2016-09-17 13:16:57,460 [analyzer] INFO: Injected into process with pid 2800 and name u'\u8320\u0235'
2016-09-17 13:16:57,492 [analyzer] DEBUG: Received request to inject pid=2800, but we are already injected there.
2016-09-17 13:16:57,803 [lib.api.process] INFO: Memory dump of process with pid 2800 completed
2016-09-17 13:19:11,109 [analyzer] INFO: Analysis timeout hit, terminating analysis.
2016-09-17 13:19:13,825 [lib.api.process] INFO: Memory dump of process with pid 2688 completed
2016-09-17 13:19:14,198 [lib.api.process] INFO: Memory dump of process with pid 2800 completed
2016-09-17 13:19:14,198 [analyzer] INFO: Terminating remaining processes before shutdown.
2016-09-17 13:19:14,198 [lib.api.process] INFO: Successfully terminated process with pid 2688.
2016-09-17 13:19:14,198 [lib.api.process] INFO: Successfully terminated process with pid 2800.
2016-09-17 13:19:14,198 [analyzer] INFO: Analysis completed.

Any ideas?

I found the issue the cuckoo monitor doesn't inject the malware service process by CreateServiceAPI.

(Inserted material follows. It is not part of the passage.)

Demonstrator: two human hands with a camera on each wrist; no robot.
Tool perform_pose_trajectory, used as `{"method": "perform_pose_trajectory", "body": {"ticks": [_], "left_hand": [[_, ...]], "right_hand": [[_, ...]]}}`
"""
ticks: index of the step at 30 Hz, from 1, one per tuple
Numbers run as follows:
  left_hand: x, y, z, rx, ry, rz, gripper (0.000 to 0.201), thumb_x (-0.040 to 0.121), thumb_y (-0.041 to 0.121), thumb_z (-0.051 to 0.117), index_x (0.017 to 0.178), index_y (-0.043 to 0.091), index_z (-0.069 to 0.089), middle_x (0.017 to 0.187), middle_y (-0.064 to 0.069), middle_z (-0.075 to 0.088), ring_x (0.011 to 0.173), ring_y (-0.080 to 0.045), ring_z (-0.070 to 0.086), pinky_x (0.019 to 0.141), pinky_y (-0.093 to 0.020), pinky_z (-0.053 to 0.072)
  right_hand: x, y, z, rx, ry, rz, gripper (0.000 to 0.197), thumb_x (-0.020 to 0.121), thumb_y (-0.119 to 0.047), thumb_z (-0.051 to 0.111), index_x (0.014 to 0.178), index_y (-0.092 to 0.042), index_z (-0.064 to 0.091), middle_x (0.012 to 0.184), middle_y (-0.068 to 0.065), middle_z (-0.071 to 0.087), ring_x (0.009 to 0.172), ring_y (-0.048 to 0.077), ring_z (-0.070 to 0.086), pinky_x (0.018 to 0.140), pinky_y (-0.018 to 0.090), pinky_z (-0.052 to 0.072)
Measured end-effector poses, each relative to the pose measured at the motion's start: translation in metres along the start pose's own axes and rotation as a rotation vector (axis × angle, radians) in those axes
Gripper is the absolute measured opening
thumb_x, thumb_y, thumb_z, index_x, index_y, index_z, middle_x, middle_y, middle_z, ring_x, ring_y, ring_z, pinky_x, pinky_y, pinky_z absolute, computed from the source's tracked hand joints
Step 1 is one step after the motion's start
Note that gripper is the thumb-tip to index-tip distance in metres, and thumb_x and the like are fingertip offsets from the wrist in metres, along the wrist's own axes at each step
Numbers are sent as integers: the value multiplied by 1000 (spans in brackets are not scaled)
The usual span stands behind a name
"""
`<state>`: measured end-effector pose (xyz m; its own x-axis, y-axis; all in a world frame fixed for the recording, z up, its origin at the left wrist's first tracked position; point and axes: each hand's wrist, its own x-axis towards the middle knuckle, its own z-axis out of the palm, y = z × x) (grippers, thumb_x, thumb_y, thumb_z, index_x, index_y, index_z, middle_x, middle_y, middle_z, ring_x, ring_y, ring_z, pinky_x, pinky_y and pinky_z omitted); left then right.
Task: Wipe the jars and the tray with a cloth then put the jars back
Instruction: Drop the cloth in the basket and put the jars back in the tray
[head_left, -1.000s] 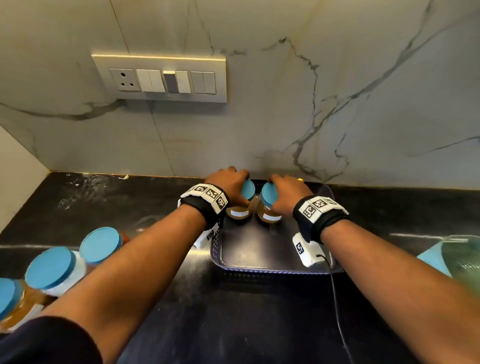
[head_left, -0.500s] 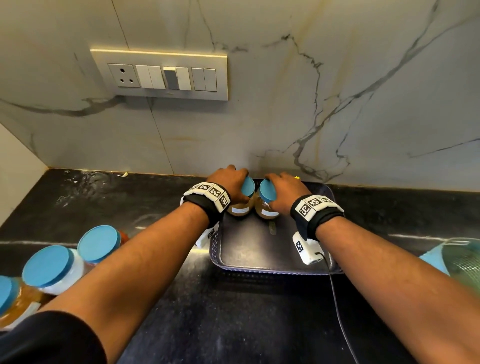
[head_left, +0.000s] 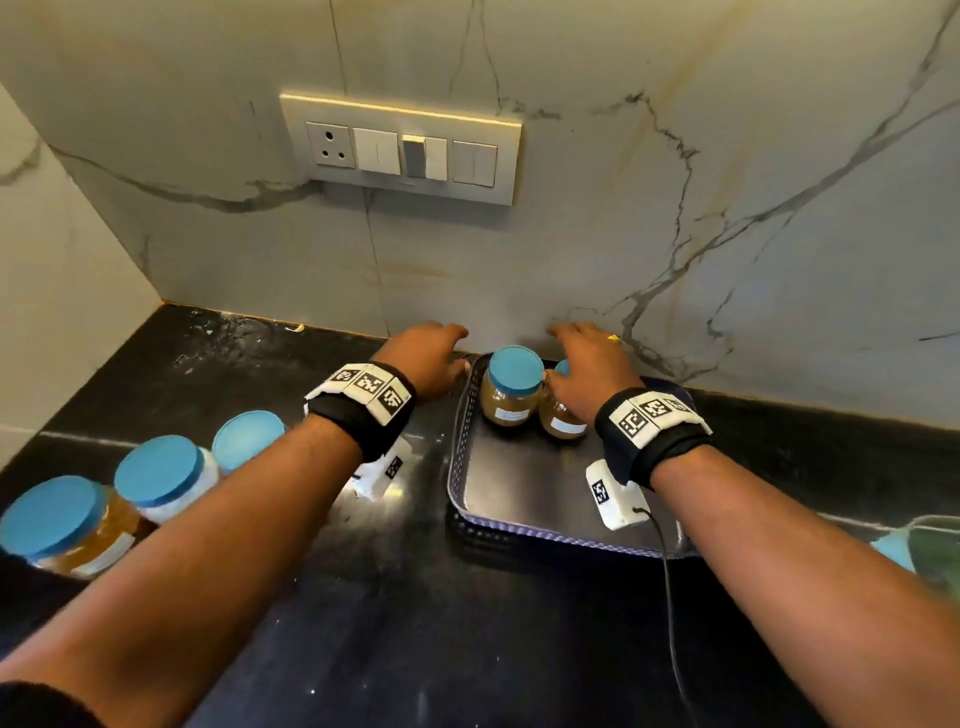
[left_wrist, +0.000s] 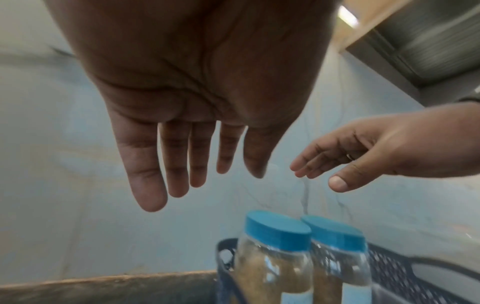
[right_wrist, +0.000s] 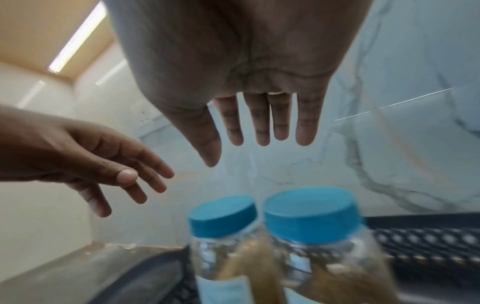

The cuckoo monitor tracks the Windows API Calls related to Windows Service
https://github.com/cuckoosandbox/monitor/blob/master/sigs/services.rst
However it didn't add the spawn service PID to add monitor process list.

My Cuckoo environments are following.
I use Cuckoo v2.0.6 and Cuckoo v2.0.7.
I tested by Cuckoo monitors which version hashes are "e071e63a66e831163a40abc45109fdf71fee829e" and
"2deb9ccd75d5a7a3fe05b2625b03a8639d6ee36b"

I think that was enabled and succeeded in the old cuckoomon.
For example, this public CAPE's analysis could inject the service process.
https://capesandbox.com/analysis/8790/#
https://cape.contextis.com/analysis/116015/#

They are recent Emotet malware.
SHA256:
0caf8d097eb1865c30dedef5b77dcc7391ab1315ef9c9d3ffb4615f46444853e
0a97eac011861579aede08a858014590e4f814ef3050ba4cba0d90c217723293

Emotet executes the main C2 procedure under the spawn service process when executed by admin privilege.
As you know, Emotet is on the rise.

Please teach any clue for patching the code to solve this issue.